Tracing the origin of S3 objects with Amazon Athena

A while back, I opened the console for one of my busier S3 buckets and there, nestling among hundreds of perfectly ordinary files, sat something called quarterly_report_20260305.pdf. It looked exactly like the mystery jar of jam you find at the back of the fridge after a family gathering: you know it wasn’t there yesterday, yet nobody owns up to putting it there. In shared buckets, this sort of thing happens all the time, and the console, bless it, only tells you the last modified date. It never whispers who the actual culprit was.

That is where Amazon Athena and S3 server access logs come in. With a few straightforward steps, you can turn those silent log files into a clear answer delivered in plain SQL. The whole process feels pleasantly like detective work you can finish while your tea is still hot, and the article you are reading now should take you no more than ten minutes from start to finish.

The tech stack

Amazon S3 is the sturdy cupboard that holds nearly everything these days, yet for all its virtues, it keeps the identity of each uploader politely hidden. To make that identity visible, you must first switch on server access logging. Once enabled, every request (upload, download, delete) is written as plain text and dropped into a bucket you choose. The logs arrive free of charge to enable, though you do pay the modest storage cost in the destination bucket, a small price for sanity.

Enter Amazon Athena, a serverless query service that lets you run ordinary SQL straight against those log files without moving a single byte. The first time I used it, I felt the same quiet thrill you get when you finally locate the right key in a drawer full of oddments: everything suddenly becomes possible with almost no effort.

Step 1. Ensure logging is enabled

Go to the Properties tab of your source bucket and turn on Server access logging. Point the logs at a separate bucket (I like to call mine something obvious like logs-companyname) and give them a clean prefix such as access-logs/.

A small practical note I learned after waiting in vain one afternoon: the logs can take up to a few hours to appear, rather like a post that has gone round the long way. They do not backfill old activity, so if you need history, you must wait until new events occur. Also, check the target bucket’s policy; a missing permission once left me staring at empty folders and muttering mild British curses at the screen.
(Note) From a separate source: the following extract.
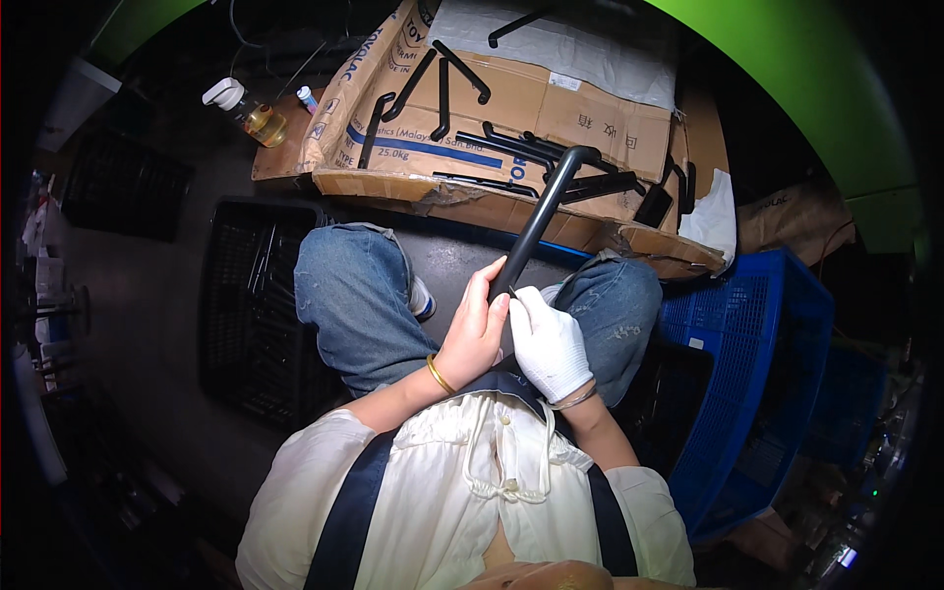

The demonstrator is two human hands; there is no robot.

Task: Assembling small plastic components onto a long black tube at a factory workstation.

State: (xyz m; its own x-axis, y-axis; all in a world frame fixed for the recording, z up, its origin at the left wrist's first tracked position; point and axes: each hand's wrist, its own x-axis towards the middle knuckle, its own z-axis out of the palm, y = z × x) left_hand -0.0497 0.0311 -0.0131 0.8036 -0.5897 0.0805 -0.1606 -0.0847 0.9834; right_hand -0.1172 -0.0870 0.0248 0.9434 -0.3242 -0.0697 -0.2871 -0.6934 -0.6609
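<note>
A long black bar (539, 218), bent at its far end like a handle, slants up and away from me above my lap. My bare left hand (474, 334) is closed round its near end, a gold bangle on the wrist. Against that same end sits my right hand (547, 344) in a white knit glove, its thumb and fingers pinched together. A small thin dark tip shows at the pinch, too small to name. Beyond the bar, several similar black bent bars (442, 98) lie loose in an open cardboard box (393, 184).
To my left on the floor stands a black crate (208, 324) holding dark bars. A blue plastic crate (733, 324) is at my right. Left of the box are a pump bottle (264, 124) with amber liquid and a small tube (307, 96). A brown bag (796, 214) lies far right.
</note>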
Step 2. Create the Athena table with partitioning

Now tell Athena how to read the logs. The following DDL uses partition projection, a quietly brilliant feature that means you never have to run MSCK REPAIR TABLE again. It works out the date folders automatically.
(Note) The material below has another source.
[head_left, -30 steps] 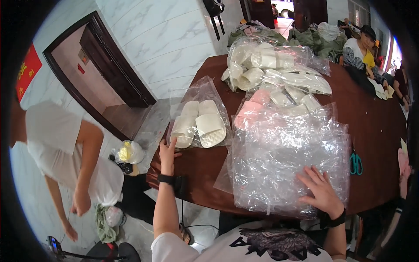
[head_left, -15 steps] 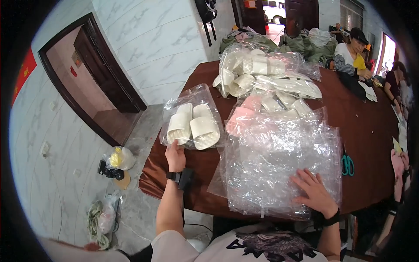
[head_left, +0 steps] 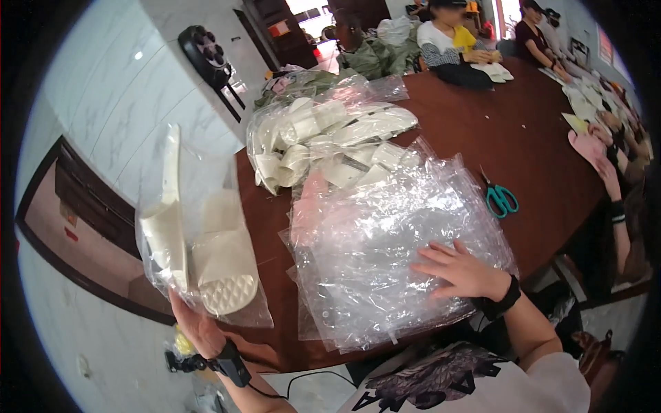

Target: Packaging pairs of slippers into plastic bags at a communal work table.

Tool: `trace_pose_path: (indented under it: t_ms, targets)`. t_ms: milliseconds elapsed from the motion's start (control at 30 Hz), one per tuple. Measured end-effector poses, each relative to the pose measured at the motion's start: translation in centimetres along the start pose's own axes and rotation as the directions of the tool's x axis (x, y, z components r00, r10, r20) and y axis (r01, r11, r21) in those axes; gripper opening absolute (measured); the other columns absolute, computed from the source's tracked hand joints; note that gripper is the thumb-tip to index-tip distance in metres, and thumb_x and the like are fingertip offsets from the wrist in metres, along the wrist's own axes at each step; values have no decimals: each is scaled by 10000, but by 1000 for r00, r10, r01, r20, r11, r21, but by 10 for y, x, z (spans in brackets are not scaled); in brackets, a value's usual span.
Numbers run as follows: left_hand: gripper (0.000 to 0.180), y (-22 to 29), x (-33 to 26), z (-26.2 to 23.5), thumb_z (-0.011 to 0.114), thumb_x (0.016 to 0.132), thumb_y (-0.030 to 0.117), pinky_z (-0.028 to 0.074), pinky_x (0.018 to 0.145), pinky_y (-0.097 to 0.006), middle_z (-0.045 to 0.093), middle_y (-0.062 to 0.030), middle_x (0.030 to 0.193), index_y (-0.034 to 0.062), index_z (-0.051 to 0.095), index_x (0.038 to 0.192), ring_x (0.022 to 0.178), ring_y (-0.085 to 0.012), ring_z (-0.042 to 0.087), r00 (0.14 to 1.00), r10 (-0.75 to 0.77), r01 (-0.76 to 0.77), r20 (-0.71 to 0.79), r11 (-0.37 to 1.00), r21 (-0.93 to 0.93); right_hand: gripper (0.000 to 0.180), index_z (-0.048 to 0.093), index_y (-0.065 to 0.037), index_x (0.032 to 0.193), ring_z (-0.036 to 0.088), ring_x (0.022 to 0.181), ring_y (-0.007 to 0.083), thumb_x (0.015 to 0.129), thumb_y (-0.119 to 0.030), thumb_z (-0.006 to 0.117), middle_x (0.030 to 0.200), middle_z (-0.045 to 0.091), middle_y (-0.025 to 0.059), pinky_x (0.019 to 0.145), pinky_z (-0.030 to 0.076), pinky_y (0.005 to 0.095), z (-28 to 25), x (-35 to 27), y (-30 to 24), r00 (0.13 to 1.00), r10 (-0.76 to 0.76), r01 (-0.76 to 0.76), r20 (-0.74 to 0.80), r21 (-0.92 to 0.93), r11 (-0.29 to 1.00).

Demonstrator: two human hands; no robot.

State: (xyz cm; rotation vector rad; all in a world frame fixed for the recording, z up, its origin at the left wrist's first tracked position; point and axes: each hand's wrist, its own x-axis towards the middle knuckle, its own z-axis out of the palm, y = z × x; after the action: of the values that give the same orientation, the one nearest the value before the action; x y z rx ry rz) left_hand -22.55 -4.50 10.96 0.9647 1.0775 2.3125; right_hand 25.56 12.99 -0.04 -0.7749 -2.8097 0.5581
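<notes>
Head view: I see my left hand (head_left: pixel 196 327) low and off the table's edge, fingers closed on the bottom of a clear bag of cream slippers (head_left: pixel 200 241) — the bag stands up from the grip, one slipper on edge along its left side, the other showing its ribbed sole just above my palm. My right hand (head_left: pixel 461 270) lies flat and open, fingers spread, pressing on a stack of empty clear bags (head_left: pixel 385 255) that spreads out to the left of it and toward me, overhanging the near rim of the dark wooden table (head_left: pixel 537 158). Both wrists wear black bands.

Beyond the stack, further from my right hand, sits a heap of bagged slippers (head_left: pixel 323 138) — white pairs in crumpled plastic. To the right of that hand, a little past the stack's edge, a pair of teal-handled scissors (head_left: pixel 500 198) lies on bare wood. At the far side of the table other people (head_left: pixel 454 41) sit over more slippers.
</notes>
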Motion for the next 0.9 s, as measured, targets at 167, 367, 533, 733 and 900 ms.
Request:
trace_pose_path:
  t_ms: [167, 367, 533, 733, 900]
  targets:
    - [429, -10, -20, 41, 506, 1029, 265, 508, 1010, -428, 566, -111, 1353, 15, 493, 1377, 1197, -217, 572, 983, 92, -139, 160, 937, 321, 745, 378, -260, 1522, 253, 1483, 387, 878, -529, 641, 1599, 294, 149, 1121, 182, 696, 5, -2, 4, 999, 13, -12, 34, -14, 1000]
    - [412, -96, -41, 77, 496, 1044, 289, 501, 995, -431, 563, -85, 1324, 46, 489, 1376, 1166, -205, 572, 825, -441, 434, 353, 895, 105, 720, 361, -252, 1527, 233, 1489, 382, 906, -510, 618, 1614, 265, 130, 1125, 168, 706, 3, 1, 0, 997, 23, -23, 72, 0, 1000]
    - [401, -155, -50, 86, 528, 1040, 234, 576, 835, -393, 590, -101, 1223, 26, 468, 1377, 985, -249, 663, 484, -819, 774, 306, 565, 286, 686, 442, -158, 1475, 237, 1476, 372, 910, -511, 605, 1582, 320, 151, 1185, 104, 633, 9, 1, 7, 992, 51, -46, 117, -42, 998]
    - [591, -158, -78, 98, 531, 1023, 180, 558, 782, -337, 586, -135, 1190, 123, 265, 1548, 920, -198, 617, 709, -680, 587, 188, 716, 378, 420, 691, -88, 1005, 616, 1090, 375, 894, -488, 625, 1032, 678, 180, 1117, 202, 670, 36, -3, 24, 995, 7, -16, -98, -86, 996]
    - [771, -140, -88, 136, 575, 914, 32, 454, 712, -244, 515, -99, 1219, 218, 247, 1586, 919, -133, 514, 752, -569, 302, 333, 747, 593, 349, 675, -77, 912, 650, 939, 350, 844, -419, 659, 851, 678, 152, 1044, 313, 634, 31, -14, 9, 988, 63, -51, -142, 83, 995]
Run this in the Athena query editor (I have changed the names and paths from my real ones so nothing sensitive slips through):

CREATE DATABASE IF NOT EXISTS s3_logs_database;

CREATE EXTERNAL TABLE IF NOT EXISTS access_logs_table (
    bucketowner string,
    bucket_name string,
    requestdatetime string,
    remoteip string,
    requester string,
    requestid string,
    operation string,
    key string,
    request_uri string,
    httpstatus string,
    errorcode string,
    bytessent bigint,
    objectsize bigint,
    totaltime string,
    turnaroundtime string,
    referrer string,
    useragent string,
    versionid string,
    hostid string,
    sigv string,
    ciphersuite string,
    authtype string,
    endpoint string,
    tlsversion string,
    accesspointarn string,
    aclrequired string
)
PARTITIONED BY (timestamp string)
ROW FORMAT SERDE 'org.apache.hadoop.hive.serde2.RegexSerDe'
WITH SERDEPROPERTIES (
    'input.regex' = '([^ ]*) ([^ ]*) \\[(.*?)\\] ([^ ]*) ([^ ]*) ([^ ]*) ([^ ]*) ([^ ]*) (\"[^\"]*\"|-) (-|[0-9]*) ([^ ]*) ([^ ]*) ([^ ]*) ([^ ]*) ([^ ]*) ([^ ]*) (\"[^\"]*\"|-) ([^ ]*)(?: ([^ ]*) ([^ ]*) ([^ ]*) ([^ ]*) ([^ ]*) ([^ ]*) ([^ ]*) ([^ ]*))?.*$'
)
LOCATION 's3://my-company-logs/access-logs/'
TBLPROPERTIES (
    'projection.enabled' = 'true',
    'projection.timestamp.type' = 'date',
    'projection.timestamp.range' = '2024/01/01,NOW',
    'projection.timestamp.format' = 'yyyy/MM/dd',
    'projection.timestamp.interval' = '1',
    'projection.timestamp.interval.unit' = 'DAYS',
    'storage.location.template' = 's3://my-company-logs/access-logs/${timestamp}/'
);

Replace the LOCATION and storage.location.template with your own bucket and prefix. The regex looks like the sort of thing a medieval monk would doodle in the margin, but it is the official AWS pattern and works reliably.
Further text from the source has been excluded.